▶ _The problem_:
Work out how many lines of the listing below include the string "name", and give that number alone.
━━━━━ Dataset records
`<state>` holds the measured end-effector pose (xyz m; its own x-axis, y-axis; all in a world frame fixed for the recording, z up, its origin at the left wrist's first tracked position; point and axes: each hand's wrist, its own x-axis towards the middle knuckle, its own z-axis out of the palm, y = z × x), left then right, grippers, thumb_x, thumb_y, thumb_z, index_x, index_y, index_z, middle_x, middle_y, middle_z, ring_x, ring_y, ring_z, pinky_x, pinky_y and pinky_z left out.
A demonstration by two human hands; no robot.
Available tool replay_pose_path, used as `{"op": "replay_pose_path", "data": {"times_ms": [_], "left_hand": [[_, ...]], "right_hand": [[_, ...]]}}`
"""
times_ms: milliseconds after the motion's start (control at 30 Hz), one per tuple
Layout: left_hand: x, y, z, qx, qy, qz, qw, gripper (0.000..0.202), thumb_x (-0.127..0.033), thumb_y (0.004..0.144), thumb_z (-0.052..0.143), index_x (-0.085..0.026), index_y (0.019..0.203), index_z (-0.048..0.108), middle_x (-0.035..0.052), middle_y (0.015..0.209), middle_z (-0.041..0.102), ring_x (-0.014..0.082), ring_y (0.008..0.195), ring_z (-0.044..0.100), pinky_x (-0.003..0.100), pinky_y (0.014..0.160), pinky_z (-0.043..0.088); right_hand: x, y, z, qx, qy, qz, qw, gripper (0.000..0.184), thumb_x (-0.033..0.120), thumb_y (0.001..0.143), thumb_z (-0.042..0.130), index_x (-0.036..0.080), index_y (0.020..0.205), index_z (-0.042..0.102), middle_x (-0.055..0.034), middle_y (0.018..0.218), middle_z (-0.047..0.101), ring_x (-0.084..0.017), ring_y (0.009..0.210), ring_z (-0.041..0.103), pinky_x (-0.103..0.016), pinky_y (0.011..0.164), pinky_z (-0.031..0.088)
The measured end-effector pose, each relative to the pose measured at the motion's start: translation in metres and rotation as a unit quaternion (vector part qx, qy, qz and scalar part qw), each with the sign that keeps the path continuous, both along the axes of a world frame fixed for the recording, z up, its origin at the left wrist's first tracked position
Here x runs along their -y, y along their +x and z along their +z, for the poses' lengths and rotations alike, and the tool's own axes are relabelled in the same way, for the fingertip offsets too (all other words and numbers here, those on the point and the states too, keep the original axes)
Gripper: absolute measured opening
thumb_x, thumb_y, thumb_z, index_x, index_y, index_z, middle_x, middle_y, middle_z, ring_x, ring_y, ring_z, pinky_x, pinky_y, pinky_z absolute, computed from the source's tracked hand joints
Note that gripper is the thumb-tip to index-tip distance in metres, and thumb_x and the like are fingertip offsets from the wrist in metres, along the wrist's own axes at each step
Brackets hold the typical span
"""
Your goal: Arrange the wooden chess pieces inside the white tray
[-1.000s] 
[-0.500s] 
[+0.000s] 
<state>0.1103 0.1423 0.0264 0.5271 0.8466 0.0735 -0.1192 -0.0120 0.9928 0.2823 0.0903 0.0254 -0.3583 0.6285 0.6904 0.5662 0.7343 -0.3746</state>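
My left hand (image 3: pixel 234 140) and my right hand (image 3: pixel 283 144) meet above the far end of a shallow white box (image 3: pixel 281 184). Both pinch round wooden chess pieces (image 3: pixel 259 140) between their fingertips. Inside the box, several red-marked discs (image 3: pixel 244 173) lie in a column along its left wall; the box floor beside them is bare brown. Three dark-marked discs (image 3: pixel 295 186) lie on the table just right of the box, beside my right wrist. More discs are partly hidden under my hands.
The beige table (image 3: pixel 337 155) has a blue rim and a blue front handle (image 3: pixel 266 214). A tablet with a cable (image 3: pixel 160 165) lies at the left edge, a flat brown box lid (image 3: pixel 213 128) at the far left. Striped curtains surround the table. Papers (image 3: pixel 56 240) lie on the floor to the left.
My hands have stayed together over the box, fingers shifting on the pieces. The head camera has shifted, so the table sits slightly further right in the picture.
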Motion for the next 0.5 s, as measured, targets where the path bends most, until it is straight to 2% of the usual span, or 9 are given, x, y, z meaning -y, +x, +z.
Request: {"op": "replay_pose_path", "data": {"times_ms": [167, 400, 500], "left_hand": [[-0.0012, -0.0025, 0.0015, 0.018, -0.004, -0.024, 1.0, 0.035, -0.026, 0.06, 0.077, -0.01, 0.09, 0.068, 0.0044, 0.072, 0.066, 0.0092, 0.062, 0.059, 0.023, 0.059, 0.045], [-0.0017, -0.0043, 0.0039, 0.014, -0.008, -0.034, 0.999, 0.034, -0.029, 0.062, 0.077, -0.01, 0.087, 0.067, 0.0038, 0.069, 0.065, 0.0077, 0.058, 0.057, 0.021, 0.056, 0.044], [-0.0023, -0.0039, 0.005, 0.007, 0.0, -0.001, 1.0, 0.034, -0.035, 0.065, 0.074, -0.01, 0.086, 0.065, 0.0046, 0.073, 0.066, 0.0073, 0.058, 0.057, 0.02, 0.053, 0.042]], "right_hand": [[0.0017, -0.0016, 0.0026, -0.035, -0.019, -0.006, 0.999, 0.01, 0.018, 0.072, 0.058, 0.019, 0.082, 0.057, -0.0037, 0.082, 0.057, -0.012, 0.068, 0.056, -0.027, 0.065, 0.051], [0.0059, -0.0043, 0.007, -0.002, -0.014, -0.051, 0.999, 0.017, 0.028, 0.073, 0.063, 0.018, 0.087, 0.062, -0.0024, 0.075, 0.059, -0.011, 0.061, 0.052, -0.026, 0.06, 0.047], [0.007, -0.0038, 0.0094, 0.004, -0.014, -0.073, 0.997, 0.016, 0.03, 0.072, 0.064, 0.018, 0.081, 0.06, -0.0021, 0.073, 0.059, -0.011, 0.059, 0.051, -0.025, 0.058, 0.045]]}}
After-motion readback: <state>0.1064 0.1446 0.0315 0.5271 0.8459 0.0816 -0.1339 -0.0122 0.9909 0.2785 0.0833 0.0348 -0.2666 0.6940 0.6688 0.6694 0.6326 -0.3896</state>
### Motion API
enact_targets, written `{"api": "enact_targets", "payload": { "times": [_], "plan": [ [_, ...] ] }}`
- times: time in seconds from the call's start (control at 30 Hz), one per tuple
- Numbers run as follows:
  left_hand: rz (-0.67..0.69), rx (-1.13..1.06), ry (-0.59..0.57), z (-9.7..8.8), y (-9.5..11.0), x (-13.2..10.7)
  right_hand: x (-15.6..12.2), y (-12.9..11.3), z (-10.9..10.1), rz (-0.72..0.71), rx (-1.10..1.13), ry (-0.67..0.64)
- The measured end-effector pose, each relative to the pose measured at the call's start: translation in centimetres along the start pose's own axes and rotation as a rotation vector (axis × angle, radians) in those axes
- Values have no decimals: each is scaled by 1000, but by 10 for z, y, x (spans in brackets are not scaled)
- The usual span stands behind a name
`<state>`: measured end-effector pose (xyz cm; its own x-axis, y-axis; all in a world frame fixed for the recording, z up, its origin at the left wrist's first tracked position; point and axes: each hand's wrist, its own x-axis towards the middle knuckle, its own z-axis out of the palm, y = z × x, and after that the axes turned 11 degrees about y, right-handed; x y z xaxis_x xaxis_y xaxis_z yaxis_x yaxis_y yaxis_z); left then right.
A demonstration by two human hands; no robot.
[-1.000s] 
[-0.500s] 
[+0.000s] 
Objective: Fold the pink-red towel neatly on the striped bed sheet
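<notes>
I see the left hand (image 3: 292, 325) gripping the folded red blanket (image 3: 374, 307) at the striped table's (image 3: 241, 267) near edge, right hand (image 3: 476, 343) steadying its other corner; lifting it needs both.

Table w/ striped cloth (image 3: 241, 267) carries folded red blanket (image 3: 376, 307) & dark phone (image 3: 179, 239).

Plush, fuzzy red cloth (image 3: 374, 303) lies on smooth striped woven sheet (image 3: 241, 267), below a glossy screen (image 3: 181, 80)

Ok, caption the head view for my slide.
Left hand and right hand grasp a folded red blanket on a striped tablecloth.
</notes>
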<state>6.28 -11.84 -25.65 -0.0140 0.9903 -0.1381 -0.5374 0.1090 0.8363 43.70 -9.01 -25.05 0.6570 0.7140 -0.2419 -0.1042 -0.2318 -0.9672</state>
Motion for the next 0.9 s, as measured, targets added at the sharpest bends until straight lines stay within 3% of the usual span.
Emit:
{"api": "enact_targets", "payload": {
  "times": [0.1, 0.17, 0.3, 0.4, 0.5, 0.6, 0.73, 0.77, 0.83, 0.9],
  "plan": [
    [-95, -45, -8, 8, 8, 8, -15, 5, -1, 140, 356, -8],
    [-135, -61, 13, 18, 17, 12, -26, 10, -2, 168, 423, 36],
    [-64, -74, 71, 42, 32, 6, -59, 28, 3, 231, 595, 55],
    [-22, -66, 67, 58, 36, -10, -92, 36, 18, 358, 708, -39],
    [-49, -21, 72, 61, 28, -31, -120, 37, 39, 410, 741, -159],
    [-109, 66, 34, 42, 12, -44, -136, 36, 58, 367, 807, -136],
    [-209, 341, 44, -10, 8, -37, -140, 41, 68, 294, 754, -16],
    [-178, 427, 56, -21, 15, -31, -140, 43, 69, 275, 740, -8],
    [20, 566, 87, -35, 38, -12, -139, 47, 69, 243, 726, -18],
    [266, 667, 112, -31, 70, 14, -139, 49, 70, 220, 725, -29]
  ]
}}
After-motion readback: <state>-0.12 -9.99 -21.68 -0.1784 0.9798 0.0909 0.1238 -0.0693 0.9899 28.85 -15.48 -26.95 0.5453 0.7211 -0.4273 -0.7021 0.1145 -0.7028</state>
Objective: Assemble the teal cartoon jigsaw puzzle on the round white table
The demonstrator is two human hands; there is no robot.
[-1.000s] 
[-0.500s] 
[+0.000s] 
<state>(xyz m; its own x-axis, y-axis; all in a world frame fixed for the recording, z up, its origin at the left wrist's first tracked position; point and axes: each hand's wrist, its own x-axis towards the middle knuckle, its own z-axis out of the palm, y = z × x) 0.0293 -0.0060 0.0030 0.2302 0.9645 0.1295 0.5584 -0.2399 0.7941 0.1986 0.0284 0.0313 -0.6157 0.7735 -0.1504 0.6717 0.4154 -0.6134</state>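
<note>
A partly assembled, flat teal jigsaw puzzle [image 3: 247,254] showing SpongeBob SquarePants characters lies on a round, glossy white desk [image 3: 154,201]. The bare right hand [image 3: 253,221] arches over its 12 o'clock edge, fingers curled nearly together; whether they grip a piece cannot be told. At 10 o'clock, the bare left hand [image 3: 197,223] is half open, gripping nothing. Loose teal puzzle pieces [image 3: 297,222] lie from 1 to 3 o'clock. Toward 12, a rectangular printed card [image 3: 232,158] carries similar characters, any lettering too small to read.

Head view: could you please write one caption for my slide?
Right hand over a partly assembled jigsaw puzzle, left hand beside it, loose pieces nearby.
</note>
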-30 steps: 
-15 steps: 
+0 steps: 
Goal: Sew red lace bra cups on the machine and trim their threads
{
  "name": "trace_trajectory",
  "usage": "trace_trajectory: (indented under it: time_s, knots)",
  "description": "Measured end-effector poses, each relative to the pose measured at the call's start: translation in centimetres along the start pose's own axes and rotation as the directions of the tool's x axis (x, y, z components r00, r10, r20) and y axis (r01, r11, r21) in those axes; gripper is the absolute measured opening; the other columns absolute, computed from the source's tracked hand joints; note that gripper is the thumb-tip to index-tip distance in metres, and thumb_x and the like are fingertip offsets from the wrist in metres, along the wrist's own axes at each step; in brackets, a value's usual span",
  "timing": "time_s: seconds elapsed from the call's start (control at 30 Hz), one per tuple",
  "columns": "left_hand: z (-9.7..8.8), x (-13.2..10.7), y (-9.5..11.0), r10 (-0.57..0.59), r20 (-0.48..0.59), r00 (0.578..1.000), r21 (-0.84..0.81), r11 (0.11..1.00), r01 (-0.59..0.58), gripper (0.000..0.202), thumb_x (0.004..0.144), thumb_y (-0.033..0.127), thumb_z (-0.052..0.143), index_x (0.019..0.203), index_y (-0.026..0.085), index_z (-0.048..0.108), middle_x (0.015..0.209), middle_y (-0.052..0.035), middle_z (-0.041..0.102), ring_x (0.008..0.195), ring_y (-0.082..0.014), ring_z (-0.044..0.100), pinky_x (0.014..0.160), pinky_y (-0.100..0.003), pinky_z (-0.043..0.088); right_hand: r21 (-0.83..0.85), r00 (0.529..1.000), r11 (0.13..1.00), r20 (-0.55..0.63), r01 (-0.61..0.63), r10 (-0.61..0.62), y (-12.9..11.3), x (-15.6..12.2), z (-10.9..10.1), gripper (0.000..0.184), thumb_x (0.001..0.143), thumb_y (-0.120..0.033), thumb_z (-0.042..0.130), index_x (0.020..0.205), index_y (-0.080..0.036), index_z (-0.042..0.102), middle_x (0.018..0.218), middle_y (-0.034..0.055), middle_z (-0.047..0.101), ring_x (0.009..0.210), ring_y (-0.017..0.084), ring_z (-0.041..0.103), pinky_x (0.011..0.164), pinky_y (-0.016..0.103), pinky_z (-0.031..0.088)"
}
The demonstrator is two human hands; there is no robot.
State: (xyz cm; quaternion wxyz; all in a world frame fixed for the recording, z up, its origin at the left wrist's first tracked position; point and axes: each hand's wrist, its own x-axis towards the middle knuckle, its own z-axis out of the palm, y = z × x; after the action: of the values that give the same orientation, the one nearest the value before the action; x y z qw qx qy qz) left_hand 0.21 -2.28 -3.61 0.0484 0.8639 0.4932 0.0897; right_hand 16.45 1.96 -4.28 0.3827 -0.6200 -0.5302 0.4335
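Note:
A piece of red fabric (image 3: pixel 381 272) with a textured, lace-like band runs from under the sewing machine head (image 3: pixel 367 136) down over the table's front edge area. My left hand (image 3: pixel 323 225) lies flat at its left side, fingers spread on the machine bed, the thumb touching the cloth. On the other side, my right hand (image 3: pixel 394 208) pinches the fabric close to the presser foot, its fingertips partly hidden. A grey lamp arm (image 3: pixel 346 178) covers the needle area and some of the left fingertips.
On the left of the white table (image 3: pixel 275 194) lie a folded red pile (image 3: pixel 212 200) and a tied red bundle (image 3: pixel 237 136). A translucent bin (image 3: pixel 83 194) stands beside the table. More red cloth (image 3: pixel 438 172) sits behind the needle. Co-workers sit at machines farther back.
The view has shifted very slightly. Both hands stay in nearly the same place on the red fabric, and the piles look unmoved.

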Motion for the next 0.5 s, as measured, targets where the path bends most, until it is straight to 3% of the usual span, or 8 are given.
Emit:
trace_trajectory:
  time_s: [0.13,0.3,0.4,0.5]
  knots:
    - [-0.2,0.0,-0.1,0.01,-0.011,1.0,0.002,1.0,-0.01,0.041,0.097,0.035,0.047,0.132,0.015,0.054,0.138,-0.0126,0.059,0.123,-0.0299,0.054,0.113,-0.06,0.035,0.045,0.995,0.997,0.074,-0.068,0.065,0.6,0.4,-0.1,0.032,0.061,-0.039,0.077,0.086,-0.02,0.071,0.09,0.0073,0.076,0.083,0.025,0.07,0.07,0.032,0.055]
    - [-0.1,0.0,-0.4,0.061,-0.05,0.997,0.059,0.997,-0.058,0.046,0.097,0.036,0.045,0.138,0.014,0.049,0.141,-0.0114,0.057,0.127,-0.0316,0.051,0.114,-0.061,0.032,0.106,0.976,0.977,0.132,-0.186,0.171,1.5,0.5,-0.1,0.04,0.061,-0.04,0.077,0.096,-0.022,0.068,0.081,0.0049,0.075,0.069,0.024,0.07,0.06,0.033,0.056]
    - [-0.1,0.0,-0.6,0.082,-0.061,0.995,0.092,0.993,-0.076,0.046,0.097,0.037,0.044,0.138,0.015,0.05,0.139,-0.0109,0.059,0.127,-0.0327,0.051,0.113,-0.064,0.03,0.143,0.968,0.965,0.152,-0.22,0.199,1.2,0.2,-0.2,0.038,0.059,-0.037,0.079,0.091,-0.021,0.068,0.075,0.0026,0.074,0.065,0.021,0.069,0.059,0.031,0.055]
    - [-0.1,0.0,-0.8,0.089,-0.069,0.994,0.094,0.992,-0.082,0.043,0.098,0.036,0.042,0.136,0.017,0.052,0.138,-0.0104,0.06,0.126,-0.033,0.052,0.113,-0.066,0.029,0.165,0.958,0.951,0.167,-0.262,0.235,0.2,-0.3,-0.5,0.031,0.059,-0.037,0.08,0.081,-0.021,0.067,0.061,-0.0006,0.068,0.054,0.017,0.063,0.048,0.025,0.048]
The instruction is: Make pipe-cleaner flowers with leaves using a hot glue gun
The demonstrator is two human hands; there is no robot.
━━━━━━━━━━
▶ _Response to this task_:
2